The creation of Henson’s flying machine at that early period is one of the most original and fruitful achievements in the century-long development of the modern aëroplane. Barring the torsional wing-tips invented more recently, it hardly differs in principle from the successful monoplane of to-day. The same mode of propulsion, the same mode of sustention, the same mode of launching and lighting, the same mode of steering and control. What has been added since is not so much original invention as perfection of detail through the combined efforts of many designers. After Cayley, Henson, as nearly as any one person was the inventor of the flying machine. He did not bring his conception to practical maturity, nor was that to be expected; but he did lay down the broad lines which have led others to success. His ideas still feature every practical aëroplane, and particularly every successful monoplane. Indeed, it is now possible to construct an aëroplane from Henson’s description that will fly, even in breezy weather, with a stability practically as good as that of the early Voisin and Antoinette machines before the use of the aileron or torsional wing was practiced. It is all a question of wise proportioning and sufficient motive power.
So much for Henson’s contrivance as an abstract invention. The concrete, full scale machine was to spread 6,000 square feet of surface, weigh 3,000 pounds, and be propelled by a high pressure steam engine of 25 or 30 horse power. The machine was not completed on a large scale, and wisely so; for it was inadequately powered, and, moreover, required many refinements of detail to make it entirely practical. These improvements had to be left to succeeding inventors with accumulated experience and resources.
In 1844 Mr. Henson began the construction of a steam-driven model, in partnership with his friend, Mr. Stringfellow, who designed the motor for it. They experimented together for some weeks with only meager success, but gaining valuable experience. A model of the Henson-Stringfellow machine is on exhibition at the South Kensington Museum.
In 1846 Stringfellow built a steam model aëroplane about the size of a large soaring bird, and weighing all together, with fuel and water, 6½ pounds. A special feature of this model was that its main surfaces were sloped like the wings of a bird, slightly concave below and feathered toward the back; thus making it more efficient and stable in flight. With a good head of steam, and propellers whirling, the model ran down a stretched wire, leaped into the air “and darted off in as fair a flight as it was possible to make, to a distance of about 40 yards.” Thus the first power-driven aëroplane to fly successfully was the little steam model constructed by Stringfellow in 1846.
Fig. 31.—Wenham’s Aëroplane, 1866.
In 1866, two decades after the flight of Stringfellow’s monoplane, Mr.

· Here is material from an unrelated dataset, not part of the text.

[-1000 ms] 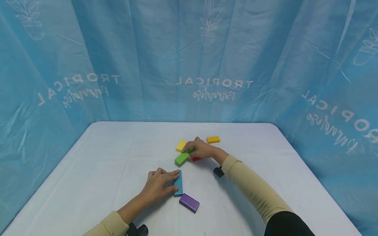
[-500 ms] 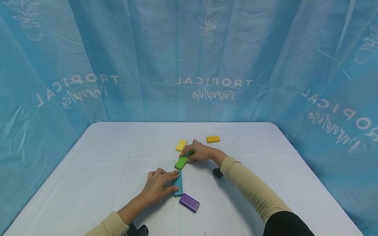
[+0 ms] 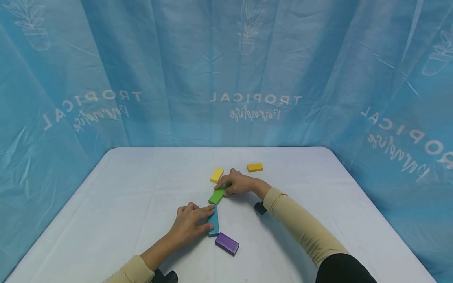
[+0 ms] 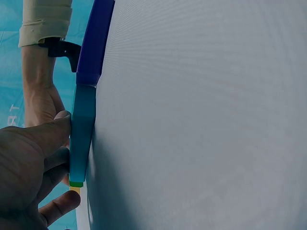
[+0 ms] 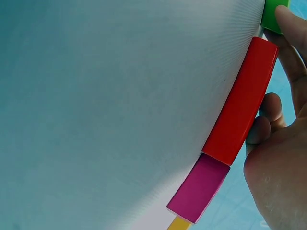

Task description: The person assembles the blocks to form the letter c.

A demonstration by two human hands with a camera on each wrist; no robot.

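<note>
My left hand (image 3: 191,221) lies beside a teal block (image 3: 214,222), thumb and forefinger resting on it near its two ends. In the left wrist view, the thumb touches the edge of the teal block (image 4: 82,132). Beyond it, my right hand (image 3: 240,182) pinches a light green block (image 3: 216,196) between thumb and forefinger; its near end is close to or touching the teal one. Darker green shows under that hand. The right wrist view has a red block (image 5: 242,100) beside the curled lower fingers, end to end with a magenta block (image 5: 199,188).
A purple block (image 3: 227,243) meets the teal block's near end. One yellow block (image 3: 217,175) lies just beyond the right hand, and a deeper yellow block (image 3: 255,167) sits farther right. A blue printed curtain (image 3: 226,78) encloses the white table (image 3: 124,220).
My right hand has shifted slightly left and nearer with the light green block, which has turned and come up to the teal block's far end. My left hand stays put.
</note>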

F. H. Wenham, another Englishman illustrious in the annals of aëronautics, patented the multiplane; that is, an aëroplane comprising two or more superposed surfaces. This proved to be a valuable contribution to the art of aviation, and continues in use at the present time. The device furnished an increase of sustaining surface without enlargement of the ground plan. It moreover lends itself conveniently to a strong and simple trussing of the surfaces. Some designers protest that superposed surfaces blanket one another; but the advantages just named seem amply to compensate for this objectionable feature. If the surfaces be properly spaced, very little interference is found; moreover, any blanketing that may occur diminishes the drift as well as the lift,[20] though not necessarily in the same proportion.
Wenham’s aëroplane is illustrated in Fig. 31. The rider lies underneath the multiple wings, so as to diminish the resistance to progression through the air. The apparatus could thus be used as an aërial toboggan for coasting down the atmosphere. To prolong the flights two flappers actuated by a treadle were to be employed, their ends being hinged at a point above the operator’s back. Though the device was patented, no very serious efforts were made to operate it practically. Once, indeed, the inventor took his glider to a meadow and mounted it, during a lull in the evening wind, but soon a gust caught him up, carried him some distance from the ground and toppled him over sidewise, breaking some of the surfaces. The machine disclosed some good working principles; but it was inadequately ruddered, and too feebly constructed, to weather the buffets of the prevailing ground currents.